Despite the many headlines asserting “biological male,” available reporting also describes competing facts: the IOC permitted Khelif to compete at the Olympics, and summary accounts (e.g., Wikipedia and advocacy group fact checks) say no fully published, independently verifiable medical evidence confirming XY chromosomes or elevated testosterone levels has been made public in full [4] [5]. Time’s reporting notes the leaked-document headlines circulated widely but places those claims in context of controversy and debate over sex-testing policies [9].

4. Medical complexity and terms being used in media

Media accounts describe a range of medical concepts — internal testicles, XY karyotype, micro-penis, or differences of sexual development (DSD) — and some outlets speculate on specific conditions such as 5‑alpha reductase deficiency; these are technical categories and, in reporting, are often asserted based on leaked summaries rather than full, peer‑reviewed medical disclosure [1] [10]. TIME and other outlets warn that translating such findings into simple labels like “biological male” is medically and ethically fraught and can be misused in public debate [9].

5. Political and social amplification

The Khelif case has been seized upon by political commentators and activists on both sides of the debate. Conservative commentators and some politicians have highlighted the leaked material as proof of unfairness, while advocacy groups and the IOC framed parts of the controversy as mis- and disinformation targeting the athlete [3] [5] [9]. TIME notes the headlines were “quickly circulated” on social platforms and used in partisan messaging [9].

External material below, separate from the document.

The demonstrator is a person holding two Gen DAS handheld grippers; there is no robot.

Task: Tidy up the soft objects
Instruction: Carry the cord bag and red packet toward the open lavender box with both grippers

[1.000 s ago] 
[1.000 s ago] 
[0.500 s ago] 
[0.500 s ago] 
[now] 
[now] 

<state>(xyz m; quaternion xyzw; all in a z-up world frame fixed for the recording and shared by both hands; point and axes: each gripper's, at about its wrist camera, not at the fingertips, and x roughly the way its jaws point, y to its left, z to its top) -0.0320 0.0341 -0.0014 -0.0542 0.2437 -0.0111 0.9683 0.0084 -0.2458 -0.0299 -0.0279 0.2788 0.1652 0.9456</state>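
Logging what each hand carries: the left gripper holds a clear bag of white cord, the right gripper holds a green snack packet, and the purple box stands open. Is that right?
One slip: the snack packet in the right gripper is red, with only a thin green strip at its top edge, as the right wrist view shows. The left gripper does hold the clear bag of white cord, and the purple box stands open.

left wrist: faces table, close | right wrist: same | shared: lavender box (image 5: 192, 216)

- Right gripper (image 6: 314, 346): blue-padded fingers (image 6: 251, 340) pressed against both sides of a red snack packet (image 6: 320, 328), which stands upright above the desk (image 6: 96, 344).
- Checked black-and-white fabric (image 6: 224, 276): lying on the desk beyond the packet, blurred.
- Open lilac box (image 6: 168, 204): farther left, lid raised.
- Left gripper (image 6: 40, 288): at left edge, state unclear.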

6. What the sources do and do not confirm

Multiple outlets report a leaked medical document and prior tests that some interpret as indicating male-pattern chromosomes or gonadal tissue [1] [2] [3]. However, Wikipedia’s summary and fact-checking organisations state that full, publicly available, independently verified medical evidence has not been published to conclusively prove an XY karyotype in a way that is transparent to independent review [4] [5]. Available sources do not mention a single, definitive, peer‑reviewed public medical report that both (a) all parties accept as authentic and (b) settles Khelif’s biological sex for legal or medical purposes.

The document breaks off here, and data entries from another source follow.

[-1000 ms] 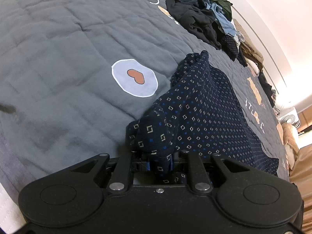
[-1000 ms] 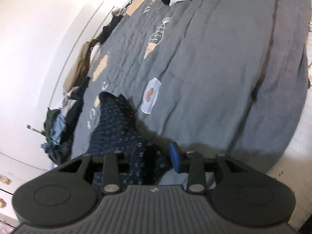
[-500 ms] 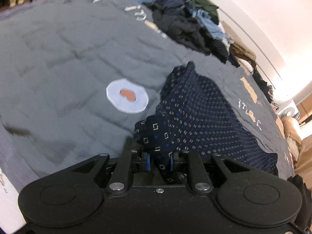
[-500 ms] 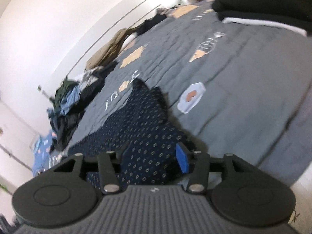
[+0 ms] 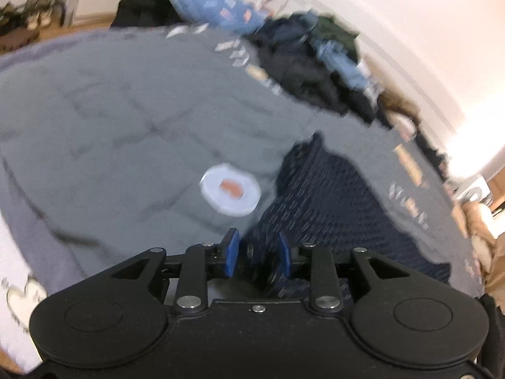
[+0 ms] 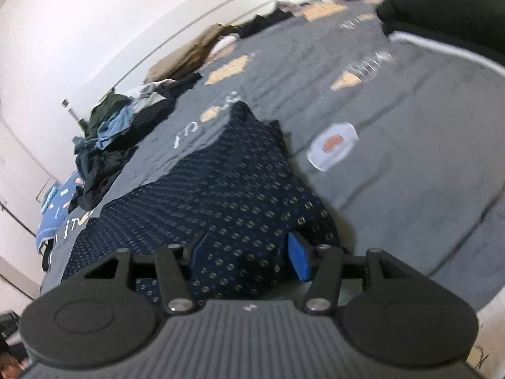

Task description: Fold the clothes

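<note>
Navy patterned fabric (image 6: 227,189) was found spread on a grey quilted bedspread (image 6: 410,145), a raised fold of it pointing toward the far side of the bed. One edge was gathered up at the near side, where both grippers were positioned.

In the left wrist view, a bunched fold of the garment (image 5: 331,195) was seen between the blue pads of the left gripper (image 5: 257,254). Its jaws were opening at a narrow gap; cloth lay against the right-hand pad, while a gap showed at the other pad. That view was blurred.

In the right wrist view, the right gripper (image 6: 249,257) was noted with its jaws about half apart and opening. Cloth lay between the pads, and the pad on the picture's right (image 6: 300,259) stood clear of it. No grip was observed.

A white round patch with an orange mark (image 6: 333,145) was recorded on the bedspread just beside the garment. A heap of dark and blue clothes (image 6: 107,139) was piled along the far edge by the white wall (image 6: 94,31). A black garment with a white trim (image 6: 448,15) lay at the upper right.
</note>
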Tool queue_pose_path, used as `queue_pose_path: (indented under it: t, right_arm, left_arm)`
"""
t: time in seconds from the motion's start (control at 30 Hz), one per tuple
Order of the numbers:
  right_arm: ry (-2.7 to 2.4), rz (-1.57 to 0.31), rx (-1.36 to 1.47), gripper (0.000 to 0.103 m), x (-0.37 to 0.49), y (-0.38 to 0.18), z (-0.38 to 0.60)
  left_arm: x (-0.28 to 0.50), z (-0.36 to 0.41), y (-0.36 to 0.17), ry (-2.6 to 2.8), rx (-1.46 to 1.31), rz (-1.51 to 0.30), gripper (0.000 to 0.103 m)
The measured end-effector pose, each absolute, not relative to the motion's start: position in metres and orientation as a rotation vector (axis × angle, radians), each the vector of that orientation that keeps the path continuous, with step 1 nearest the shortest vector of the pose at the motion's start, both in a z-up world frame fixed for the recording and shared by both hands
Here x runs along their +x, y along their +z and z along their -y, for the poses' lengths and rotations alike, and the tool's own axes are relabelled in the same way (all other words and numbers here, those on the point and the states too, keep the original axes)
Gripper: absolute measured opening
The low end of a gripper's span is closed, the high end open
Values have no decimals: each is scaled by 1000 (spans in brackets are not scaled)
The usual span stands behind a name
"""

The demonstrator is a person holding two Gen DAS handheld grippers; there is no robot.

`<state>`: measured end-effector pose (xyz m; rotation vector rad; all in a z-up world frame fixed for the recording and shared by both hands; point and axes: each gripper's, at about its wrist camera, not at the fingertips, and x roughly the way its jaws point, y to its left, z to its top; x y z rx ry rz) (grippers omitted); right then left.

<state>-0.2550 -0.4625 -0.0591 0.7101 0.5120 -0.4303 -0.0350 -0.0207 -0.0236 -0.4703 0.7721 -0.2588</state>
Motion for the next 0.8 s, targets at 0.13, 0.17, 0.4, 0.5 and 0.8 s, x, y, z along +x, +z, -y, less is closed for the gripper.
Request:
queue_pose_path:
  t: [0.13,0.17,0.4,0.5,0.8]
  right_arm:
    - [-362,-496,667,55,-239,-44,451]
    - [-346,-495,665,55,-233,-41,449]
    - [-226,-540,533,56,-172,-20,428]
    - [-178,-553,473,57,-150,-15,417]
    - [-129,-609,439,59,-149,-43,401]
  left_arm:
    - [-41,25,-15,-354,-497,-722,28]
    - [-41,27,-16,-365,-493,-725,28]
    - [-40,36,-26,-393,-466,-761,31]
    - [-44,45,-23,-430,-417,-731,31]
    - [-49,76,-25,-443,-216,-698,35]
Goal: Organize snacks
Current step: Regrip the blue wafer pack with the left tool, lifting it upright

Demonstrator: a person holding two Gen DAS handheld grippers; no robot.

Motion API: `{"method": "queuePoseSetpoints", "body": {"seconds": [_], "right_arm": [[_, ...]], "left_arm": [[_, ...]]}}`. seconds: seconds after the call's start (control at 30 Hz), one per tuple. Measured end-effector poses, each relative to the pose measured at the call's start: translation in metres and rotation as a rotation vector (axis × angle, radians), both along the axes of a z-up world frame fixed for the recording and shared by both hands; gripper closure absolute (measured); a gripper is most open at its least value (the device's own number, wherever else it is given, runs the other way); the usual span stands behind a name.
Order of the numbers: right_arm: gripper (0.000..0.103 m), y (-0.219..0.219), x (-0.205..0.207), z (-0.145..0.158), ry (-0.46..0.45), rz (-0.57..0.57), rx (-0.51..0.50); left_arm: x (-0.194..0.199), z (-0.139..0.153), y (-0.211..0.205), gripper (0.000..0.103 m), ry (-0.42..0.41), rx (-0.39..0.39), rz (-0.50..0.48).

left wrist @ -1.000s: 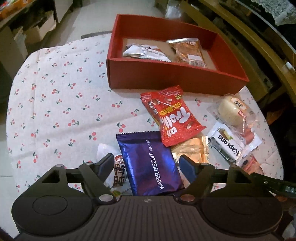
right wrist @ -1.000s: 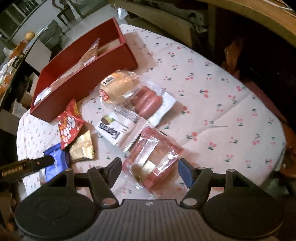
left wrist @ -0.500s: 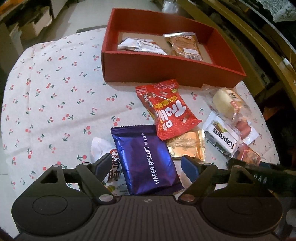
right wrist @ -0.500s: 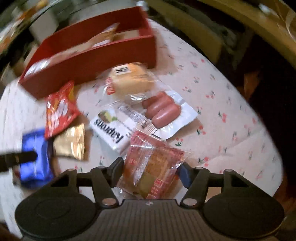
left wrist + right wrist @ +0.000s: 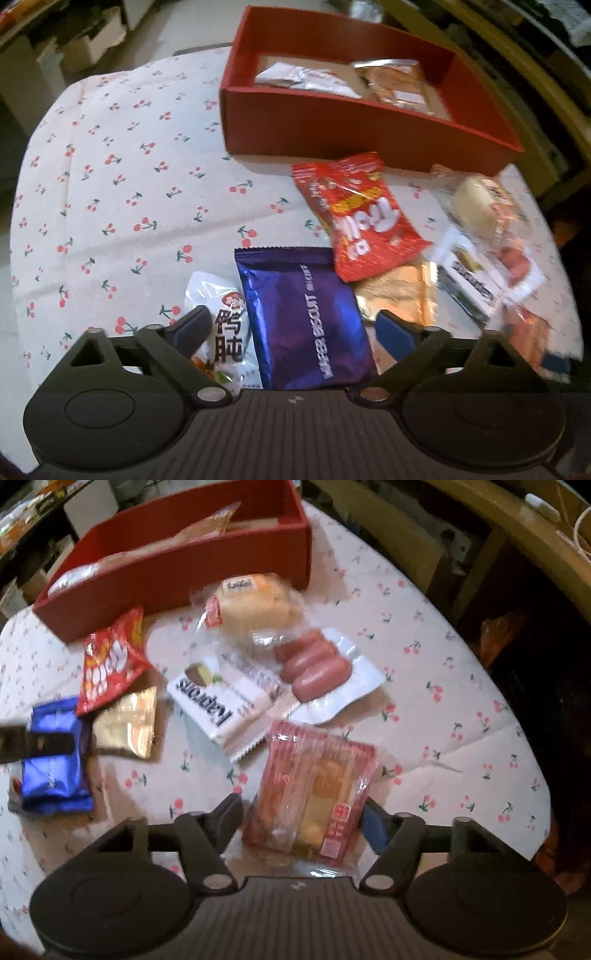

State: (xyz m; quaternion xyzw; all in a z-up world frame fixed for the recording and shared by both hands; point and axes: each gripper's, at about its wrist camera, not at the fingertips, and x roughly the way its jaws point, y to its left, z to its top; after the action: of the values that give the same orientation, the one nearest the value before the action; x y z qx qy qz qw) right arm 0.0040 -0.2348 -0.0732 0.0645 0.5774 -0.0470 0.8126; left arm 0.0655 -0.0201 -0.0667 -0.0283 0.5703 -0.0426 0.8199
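Note:
My left gripper (image 5: 293,328) points down over a purple wafer biscuit packet (image 5: 306,317) that lies between its fingers; its jaws are opening and the pads stand clear of the packet. One left finger sits over a white packet with Chinese characters (image 5: 221,317). My right gripper (image 5: 301,818) straddles a clear pink-red snack packet (image 5: 314,797) flat on the cloth; its jaws are opening a little, with a small gap at the left finger. The red box (image 5: 332,125) (image 5: 184,572) at the back holds two packets.
On the cherry-print cloth (image 5: 110,184) lie a red Trolli bag (image 5: 362,221), a gold packet (image 5: 399,295), a white Kaprons packet (image 5: 218,705), a wrapped bun (image 5: 255,605) and a sausage pack (image 5: 314,668). A wooden chair frame (image 5: 498,535) curves along the right.
The left jaws have spread wider around the purple packet. The right gripper rolled and shifted, so the pink-red packet now lies squarely between its fingers.

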Motion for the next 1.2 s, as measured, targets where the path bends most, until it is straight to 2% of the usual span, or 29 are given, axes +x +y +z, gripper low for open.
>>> {"method": "queuePoseSetpoints", "body": {"seconds": [0.03,0.07,0.13,0.27,0.37,0.47,0.53,0.6,0.67,0.7,0.9,1.0,1.07,1.2], "right_arm": [[0.039,0.001,0.000,0.001,-0.011,0.018,-0.007],[0.040,0.002,-0.001,0.003,-0.026,0.038,-0.006],[0.040,0.003,-0.001,0.003,-0.030,0.063,0.004],[0.040,0.007,-0.006,0.004,-0.048,0.125,0.018],[0.040,0.006,-0.012,0.009,-0.070,0.136,0.034],[0.040,0.004,-0.014,0.012,-0.086,0.141,0.054],[0.041,0.005,-0.017,0.014,-0.090,0.152,0.057],[0.040,0.006,-0.018,0.013,-0.086,0.159,0.060],[0.040,0.007,-0.017,0.012,-0.081,0.160,0.059],[0.040,0.007,-0.016,0.012,-0.080,0.161,0.059],[0.040,0.007,-0.017,0.012,-0.081,0.162,0.071],[0.040,0.006,-0.016,0.011,-0.081,0.161,0.076],[0.040,0.006,-0.016,0.012,-0.085,0.166,0.081],[0.040,0.010,-0.015,0.014,-0.096,0.182,0.082]], "left_arm": [[0.002,-0.003,-0.002,0.003,-0.002,0.010,0.014],[0.003,-0.006,-0.006,0.004,-0.007,0.029,0.022],[0.002,-0.011,-0.015,0.009,-0.013,0.088,0.013],[-0.010,-0.014,-0.024,0.020,-0.019,0.158,-0.049],[-0.020,-0.009,-0.020,0.032,-0.009,0.164,-0.083],[-0.027,-0.005,-0.009,0.038,0.011,0.120,-0.080],[-0.032,-0.001,-0.005,0.038,0.020,0.090,-0.079],[-0.038,0.000,-0.005,0.036,0.011,0.092,-0.088],[-0.040,-0.002,-0.010,0.020,0.010,0.110,-0.098],[-0.041,-0.003,-0.014,0.017,0.001,0.119,-0.108],[-0.033,-0.009,-0.027,0.017,0.000,0.158,-0.123],[-0.028,-0.005,-0.021,0.028,0.007,0.129,-0.118],[-0.026,0.000,-0.014,0.043,0.019,0.102,-0.113],[-0.026,0.002,-0.006,0.052,0.044,0.038,-0.104]]}}
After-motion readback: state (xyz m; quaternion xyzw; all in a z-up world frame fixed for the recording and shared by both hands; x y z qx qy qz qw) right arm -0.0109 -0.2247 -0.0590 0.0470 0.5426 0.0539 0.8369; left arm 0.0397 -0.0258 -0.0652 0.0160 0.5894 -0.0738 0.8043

7. Why this matters for sport and for Khelif personally

Sporting bodies make eligibility rules based on varying definitions (chromosomes, hormone levels, DSD criteria), and the dispute has prompted World Boxing to require genetic testing for competitors as of mid‑2025; that institutional change illustrates the case’s impact beyond one athlete [8] [7]. The available reporting also documents the personal consequences for Khelif: public scrutiny, legal threats about leaked material, and appeals against testing mandates [1] [4].

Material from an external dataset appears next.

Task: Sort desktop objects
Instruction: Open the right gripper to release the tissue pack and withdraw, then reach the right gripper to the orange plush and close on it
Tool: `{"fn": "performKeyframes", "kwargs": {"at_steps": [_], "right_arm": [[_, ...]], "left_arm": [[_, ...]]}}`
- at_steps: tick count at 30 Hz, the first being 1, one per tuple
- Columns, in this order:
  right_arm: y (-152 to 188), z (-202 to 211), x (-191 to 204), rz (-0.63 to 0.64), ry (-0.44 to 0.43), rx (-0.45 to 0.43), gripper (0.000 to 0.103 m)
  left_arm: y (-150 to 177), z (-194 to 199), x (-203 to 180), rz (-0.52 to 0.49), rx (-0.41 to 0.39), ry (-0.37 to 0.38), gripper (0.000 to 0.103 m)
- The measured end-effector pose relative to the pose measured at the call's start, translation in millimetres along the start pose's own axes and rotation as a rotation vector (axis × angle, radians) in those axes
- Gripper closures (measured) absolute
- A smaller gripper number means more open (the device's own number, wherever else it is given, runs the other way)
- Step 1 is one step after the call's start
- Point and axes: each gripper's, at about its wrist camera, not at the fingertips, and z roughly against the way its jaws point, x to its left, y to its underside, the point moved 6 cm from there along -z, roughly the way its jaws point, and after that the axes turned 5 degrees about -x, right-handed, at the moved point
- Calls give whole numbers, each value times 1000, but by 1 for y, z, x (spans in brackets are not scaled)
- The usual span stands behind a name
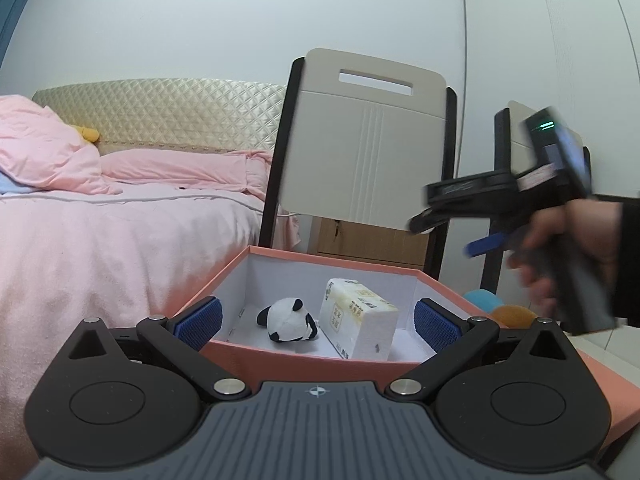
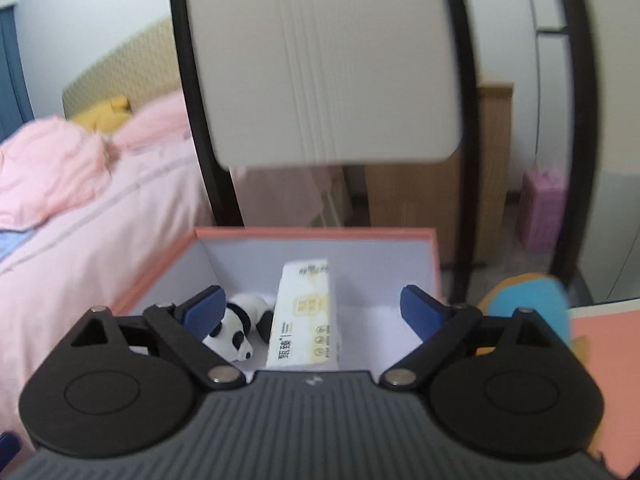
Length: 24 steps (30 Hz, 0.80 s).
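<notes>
Bedding in pink (image 1: 120, 240) fills the left of both views, a pale chair back on a black frame (image 1: 360, 140) stands behind, and in front of it sits the salmon-pink cardboard box with a white lining (image 1: 304, 356), which already holds a white paper-wrapped tissue pack (image 1: 358, 320) standing on edge and a small black-and-white plush panda (image 1: 286, 320) lying just beside it. The right tool (image 2: 312, 312) is spread wide with nothing between its blue pads, poised above the box; the left tool (image 1: 316, 320) is likewise spread and empty at the near wall. The tall tissue pack looks likely to tip onto the panda if a finger clips it. A blue and orange soft toy (image 2: 532, 304) lies outside the box to the right; reaching for it risks knocking the box rim and shifting the box.
</notes>
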Motion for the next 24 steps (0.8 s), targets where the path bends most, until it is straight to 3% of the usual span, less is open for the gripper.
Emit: {"fn": "performKeyframes", "kwargs": {"at_steps": [4, 12, 24], "right_arm": [[7, 54, -8, -4, 7, -98, 0], [50, 122, -12, 32, 9, -210, 0], [105, 165, -13, 72, 25, -312, 0]], "left_arm": [[0, 2, -4, -15, -8, -1, 0], [1, 4, -7, -26, -19, -9, 0], [4, 4, -11, -47, -16, -19, 0]]}}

Conclusion — what can be stated from the available reporting

Reporting shows leaked and past testing documents have been used by many outlets to claim Imane Khelif is “biologically male,” but authoritative, fully public medical documentation accepted by all parties has not been made available in those sources; sports bodies and advocacy organisations remain in dispute over eligibility rules and the handling of evidence [1] [2] [4] [5]. Available sources do not mention a single, universally accepted public medical report that conclusively resolves Khelif’s biological sex beyond the contested leaks and differing institutional decisions [4] [9].